Claudia was raped by her stepfather starting at the age of 6 and continuing until she became a teenager. Her mother kicked her out of the house when she found out about the abuse.
Claudia turned to heroin for relief and sex for money. Claudia was just one of several dozen sex workers photographed in Ciudad Juarez, Mexico, by Philadelphia-based Trillo over the course of several years. Initially, Trillo hoped to focus on immigration after then-presidential candidate Donald Trump began calling for a border wall and referring to undocumented immigrants as "rapists" and criminals, she said.

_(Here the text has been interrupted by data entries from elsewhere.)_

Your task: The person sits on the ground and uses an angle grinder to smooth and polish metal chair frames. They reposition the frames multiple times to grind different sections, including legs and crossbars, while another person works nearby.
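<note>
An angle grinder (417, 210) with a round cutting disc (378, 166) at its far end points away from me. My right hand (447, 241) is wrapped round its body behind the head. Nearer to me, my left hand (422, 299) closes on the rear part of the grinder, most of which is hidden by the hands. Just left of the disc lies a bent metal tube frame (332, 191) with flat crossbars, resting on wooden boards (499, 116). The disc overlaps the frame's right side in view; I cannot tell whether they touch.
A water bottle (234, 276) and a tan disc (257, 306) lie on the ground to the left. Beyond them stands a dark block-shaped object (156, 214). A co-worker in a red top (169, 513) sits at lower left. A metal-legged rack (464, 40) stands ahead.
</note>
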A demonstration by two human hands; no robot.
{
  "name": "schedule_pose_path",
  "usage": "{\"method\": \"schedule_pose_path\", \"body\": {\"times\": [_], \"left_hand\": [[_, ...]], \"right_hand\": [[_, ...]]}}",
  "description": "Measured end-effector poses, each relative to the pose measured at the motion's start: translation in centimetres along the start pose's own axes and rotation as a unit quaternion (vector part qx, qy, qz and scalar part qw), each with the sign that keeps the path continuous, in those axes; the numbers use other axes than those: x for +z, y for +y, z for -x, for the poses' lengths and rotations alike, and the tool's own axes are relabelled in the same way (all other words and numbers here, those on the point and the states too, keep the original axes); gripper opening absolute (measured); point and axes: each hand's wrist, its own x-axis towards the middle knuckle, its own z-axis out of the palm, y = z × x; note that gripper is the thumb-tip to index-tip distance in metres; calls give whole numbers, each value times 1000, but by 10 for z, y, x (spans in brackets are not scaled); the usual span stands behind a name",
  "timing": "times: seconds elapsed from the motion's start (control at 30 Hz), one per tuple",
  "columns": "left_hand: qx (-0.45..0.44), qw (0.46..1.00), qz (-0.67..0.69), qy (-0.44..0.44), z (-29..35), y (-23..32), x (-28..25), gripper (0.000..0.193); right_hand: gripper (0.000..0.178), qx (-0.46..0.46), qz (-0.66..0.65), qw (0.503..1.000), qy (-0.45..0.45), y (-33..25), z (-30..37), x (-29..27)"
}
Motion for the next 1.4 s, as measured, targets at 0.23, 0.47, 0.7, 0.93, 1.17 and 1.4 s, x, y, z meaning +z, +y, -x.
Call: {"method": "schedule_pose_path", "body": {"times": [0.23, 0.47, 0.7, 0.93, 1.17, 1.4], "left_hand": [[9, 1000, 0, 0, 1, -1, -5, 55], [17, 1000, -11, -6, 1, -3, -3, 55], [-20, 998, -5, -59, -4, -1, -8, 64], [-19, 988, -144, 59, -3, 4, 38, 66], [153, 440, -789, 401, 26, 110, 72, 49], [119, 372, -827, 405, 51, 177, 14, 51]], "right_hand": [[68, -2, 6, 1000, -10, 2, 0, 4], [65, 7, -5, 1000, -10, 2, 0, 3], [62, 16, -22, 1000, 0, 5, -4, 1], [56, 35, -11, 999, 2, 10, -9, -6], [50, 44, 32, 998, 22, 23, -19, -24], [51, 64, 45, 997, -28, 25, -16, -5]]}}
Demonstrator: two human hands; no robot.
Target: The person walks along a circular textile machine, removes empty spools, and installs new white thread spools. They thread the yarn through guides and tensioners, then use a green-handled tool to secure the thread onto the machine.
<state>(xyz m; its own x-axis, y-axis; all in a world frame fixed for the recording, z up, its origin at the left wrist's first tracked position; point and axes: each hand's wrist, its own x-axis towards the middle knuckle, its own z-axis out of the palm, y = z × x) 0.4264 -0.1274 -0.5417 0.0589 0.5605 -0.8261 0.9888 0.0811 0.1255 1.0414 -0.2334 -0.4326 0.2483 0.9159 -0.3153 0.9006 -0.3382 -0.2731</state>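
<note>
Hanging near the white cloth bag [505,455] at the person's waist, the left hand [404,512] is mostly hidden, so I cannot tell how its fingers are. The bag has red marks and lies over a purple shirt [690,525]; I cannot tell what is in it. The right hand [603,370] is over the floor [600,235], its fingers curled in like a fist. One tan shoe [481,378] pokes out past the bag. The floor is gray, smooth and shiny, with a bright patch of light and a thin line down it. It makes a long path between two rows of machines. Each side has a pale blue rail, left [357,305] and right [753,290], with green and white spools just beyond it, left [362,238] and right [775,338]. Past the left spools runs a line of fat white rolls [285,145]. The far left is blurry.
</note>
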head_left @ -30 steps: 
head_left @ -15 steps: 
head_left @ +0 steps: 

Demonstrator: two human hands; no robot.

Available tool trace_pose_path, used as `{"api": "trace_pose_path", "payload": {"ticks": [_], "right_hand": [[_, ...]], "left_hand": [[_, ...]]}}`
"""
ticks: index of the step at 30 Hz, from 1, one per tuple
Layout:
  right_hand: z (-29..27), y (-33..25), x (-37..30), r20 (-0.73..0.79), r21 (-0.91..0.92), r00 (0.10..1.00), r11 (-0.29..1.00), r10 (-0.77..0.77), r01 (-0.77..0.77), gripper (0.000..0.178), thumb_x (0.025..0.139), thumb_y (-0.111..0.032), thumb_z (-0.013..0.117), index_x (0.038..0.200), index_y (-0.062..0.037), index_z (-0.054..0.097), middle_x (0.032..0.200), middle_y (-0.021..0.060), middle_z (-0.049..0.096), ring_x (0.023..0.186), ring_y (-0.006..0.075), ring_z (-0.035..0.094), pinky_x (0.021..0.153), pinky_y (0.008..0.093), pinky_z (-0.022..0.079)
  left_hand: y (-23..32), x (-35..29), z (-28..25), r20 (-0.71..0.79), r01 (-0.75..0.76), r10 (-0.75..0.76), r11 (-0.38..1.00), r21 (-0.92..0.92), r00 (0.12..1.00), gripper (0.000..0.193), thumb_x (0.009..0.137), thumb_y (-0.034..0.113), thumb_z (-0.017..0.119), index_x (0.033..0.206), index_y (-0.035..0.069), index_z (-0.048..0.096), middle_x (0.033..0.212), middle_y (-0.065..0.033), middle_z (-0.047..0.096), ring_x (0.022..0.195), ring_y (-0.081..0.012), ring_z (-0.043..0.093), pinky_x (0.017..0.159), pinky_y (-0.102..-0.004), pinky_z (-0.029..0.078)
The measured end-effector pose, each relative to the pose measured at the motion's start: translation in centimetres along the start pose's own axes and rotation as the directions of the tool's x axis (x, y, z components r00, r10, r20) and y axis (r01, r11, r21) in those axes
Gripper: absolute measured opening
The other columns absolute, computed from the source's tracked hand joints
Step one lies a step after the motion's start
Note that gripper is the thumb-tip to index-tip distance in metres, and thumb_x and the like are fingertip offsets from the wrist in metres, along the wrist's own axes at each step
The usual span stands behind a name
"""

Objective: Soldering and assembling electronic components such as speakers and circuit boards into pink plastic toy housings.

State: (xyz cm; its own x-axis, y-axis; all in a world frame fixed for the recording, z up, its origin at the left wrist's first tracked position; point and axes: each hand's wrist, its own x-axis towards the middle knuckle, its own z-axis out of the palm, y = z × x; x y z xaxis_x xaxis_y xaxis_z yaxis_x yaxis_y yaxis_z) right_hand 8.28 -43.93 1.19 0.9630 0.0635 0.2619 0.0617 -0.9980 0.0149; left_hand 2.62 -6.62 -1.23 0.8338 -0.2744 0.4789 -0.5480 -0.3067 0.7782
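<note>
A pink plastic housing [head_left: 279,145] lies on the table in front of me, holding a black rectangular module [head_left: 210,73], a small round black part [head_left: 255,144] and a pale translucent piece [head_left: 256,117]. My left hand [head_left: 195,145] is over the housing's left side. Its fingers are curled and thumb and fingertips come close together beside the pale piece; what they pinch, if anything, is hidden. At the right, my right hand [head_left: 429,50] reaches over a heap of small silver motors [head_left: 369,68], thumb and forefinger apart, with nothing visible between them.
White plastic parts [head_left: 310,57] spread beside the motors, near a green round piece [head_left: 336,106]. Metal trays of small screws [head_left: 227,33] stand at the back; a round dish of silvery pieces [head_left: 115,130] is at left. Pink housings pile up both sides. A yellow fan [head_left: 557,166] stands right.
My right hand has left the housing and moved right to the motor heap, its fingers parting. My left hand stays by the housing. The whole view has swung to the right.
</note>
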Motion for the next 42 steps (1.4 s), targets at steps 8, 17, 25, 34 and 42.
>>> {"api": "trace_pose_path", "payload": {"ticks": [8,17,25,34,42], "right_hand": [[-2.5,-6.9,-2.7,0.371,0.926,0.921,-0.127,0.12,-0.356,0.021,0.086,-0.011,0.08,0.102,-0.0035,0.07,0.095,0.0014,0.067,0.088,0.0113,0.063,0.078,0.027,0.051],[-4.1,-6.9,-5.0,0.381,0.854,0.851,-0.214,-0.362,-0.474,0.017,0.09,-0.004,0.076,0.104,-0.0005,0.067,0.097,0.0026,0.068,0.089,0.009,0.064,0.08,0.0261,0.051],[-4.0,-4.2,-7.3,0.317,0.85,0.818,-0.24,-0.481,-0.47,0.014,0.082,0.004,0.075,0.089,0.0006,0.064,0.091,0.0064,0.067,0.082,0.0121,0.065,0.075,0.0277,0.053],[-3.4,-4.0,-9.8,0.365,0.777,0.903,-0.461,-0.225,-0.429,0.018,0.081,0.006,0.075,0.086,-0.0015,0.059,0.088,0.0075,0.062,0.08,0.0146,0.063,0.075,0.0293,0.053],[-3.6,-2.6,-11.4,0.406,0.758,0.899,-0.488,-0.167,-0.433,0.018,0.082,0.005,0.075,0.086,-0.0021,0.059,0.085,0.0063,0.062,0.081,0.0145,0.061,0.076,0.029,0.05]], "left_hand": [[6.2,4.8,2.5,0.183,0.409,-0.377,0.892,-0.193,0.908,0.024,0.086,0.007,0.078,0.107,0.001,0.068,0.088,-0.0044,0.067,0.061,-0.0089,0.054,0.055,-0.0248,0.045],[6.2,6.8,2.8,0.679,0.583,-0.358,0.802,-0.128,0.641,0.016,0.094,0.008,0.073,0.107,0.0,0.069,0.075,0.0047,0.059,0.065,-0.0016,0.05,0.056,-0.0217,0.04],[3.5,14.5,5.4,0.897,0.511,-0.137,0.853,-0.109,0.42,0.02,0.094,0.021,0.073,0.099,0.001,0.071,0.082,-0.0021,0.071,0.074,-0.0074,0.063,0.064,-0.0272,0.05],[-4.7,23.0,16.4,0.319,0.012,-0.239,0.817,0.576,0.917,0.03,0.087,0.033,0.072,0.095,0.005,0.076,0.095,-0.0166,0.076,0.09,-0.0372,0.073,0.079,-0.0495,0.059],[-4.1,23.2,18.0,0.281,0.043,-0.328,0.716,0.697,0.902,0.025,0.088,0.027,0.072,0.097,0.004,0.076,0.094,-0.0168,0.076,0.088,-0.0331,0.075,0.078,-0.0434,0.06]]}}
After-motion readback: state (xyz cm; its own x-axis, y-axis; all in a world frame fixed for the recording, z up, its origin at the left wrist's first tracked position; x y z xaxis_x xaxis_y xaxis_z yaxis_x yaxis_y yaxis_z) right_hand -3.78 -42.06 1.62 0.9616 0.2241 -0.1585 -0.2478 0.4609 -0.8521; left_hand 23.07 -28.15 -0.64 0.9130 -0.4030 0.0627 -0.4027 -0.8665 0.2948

Trillo wanted to humanize the people of Mexico, but realized photographing border crossers would be difficult in the dark. A local social worker had another idea: Visit the brothels. Trillo was born in El Paso, Texas, and raised in Juarez, a degraded border city riddled with crime, poverty and narcotrafficking. It is also home to countless brothels. Many of the women photographed by Trillo exist at the intersection of drugs and prostitution — they have addictions to heroin, crack and other drugs, and some were sold or otherwise forced into sex work by parents or lovers.
They might get trafficked. They might get hungry, but they end up at the brothels at a very young age. Trillo spent approximately 15 minutes with each subject, roughly the same amount of time allotted to a paying customer.